BEGIN Information shown

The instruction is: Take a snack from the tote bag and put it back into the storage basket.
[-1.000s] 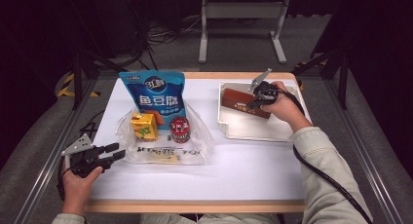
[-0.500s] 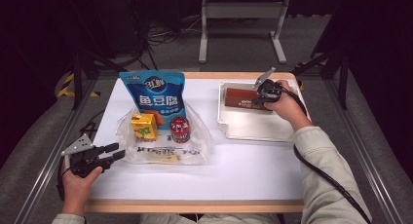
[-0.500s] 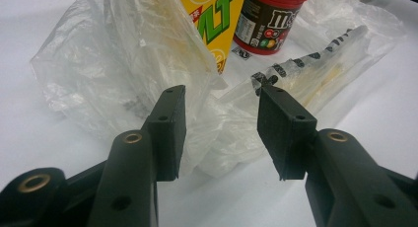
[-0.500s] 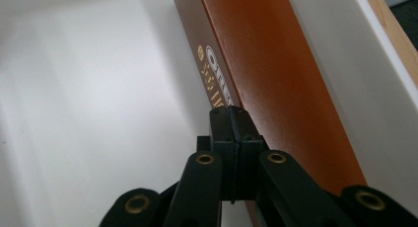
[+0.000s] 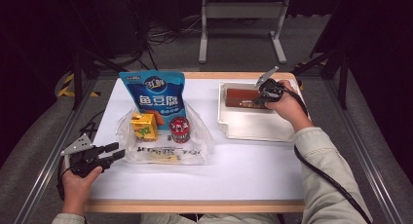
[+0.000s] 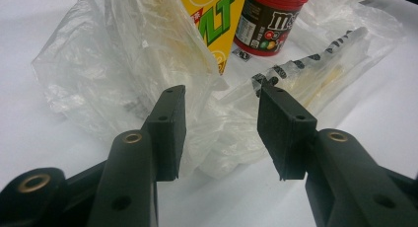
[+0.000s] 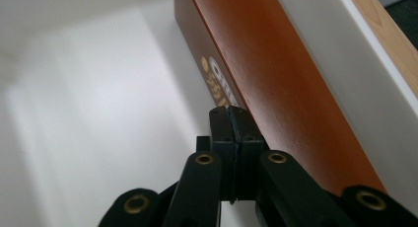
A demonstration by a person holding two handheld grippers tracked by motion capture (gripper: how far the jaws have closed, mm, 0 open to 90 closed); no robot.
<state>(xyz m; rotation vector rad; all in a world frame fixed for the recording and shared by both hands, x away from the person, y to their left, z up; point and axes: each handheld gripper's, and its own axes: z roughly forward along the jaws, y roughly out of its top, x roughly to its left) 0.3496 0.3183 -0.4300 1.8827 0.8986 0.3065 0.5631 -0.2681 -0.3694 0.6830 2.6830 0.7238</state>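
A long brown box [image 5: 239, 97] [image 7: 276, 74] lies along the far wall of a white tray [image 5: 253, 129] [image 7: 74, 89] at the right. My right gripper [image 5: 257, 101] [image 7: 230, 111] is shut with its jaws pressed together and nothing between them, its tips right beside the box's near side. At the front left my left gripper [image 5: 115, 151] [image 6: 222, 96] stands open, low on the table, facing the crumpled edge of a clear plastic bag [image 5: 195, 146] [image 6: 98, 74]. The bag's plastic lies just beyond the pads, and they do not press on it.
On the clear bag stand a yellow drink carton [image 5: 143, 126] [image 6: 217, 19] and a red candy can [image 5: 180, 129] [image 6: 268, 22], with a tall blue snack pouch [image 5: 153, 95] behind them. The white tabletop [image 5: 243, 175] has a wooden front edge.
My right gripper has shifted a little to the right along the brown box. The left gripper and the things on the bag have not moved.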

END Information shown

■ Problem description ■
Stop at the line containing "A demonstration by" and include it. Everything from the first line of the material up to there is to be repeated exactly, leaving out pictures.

■ The completed task ■
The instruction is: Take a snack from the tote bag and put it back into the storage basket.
[-1.000s] 
[-0.500s] 
[-0.500s] 
[-0.500s] 
[+0.000s] 
[+0.000s] 
[+0.000s] 
A demonstration by a person holding two handheld grippers tracked by motion capture (gripper: how far the jaws have closed, mm, 0 open to 90 closed); no robot.

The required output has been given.